● Your goal
Below is a listing. Quote from it, exactly, the lines from the one containing "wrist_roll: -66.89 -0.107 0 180" down to the one containing "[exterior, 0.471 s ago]", both ends included, and nothing else.

● Data provided
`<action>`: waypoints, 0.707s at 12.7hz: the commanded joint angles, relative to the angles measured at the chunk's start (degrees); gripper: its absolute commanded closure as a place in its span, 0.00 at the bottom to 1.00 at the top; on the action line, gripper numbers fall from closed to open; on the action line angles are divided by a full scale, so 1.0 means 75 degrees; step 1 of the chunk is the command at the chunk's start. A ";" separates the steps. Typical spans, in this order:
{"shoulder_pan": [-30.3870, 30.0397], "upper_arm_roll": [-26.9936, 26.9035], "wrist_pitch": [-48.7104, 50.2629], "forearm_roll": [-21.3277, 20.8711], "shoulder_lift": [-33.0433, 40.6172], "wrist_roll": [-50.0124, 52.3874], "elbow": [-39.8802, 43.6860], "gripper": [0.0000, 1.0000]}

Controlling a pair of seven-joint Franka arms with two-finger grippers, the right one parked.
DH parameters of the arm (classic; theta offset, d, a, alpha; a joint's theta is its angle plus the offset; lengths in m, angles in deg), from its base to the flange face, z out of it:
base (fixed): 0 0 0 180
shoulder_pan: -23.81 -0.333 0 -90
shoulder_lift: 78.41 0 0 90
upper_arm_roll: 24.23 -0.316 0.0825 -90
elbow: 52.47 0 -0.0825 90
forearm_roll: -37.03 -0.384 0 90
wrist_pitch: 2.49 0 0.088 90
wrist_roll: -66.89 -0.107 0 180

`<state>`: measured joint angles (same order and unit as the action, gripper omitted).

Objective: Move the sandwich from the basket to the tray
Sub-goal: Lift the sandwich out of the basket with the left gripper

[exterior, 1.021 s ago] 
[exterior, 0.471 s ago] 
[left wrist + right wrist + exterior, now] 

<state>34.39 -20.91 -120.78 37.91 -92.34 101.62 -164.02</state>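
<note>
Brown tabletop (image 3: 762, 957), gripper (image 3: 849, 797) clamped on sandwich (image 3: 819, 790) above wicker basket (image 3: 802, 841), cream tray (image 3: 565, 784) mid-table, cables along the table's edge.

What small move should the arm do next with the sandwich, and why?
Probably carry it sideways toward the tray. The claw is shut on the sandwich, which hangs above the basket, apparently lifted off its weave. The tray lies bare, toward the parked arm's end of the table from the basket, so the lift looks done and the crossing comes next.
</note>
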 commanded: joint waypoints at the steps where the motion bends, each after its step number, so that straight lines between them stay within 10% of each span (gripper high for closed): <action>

● Answer below
wrist_roll: -66.89 -0.107 0 180

`<state>`: measured joint angles (same order and unit as the action, gripper omitted).

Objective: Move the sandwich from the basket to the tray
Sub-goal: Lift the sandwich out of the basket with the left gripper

[exterior, 1.021 s ago] 
[exterior, 0.471 s ago] 

The response is now done.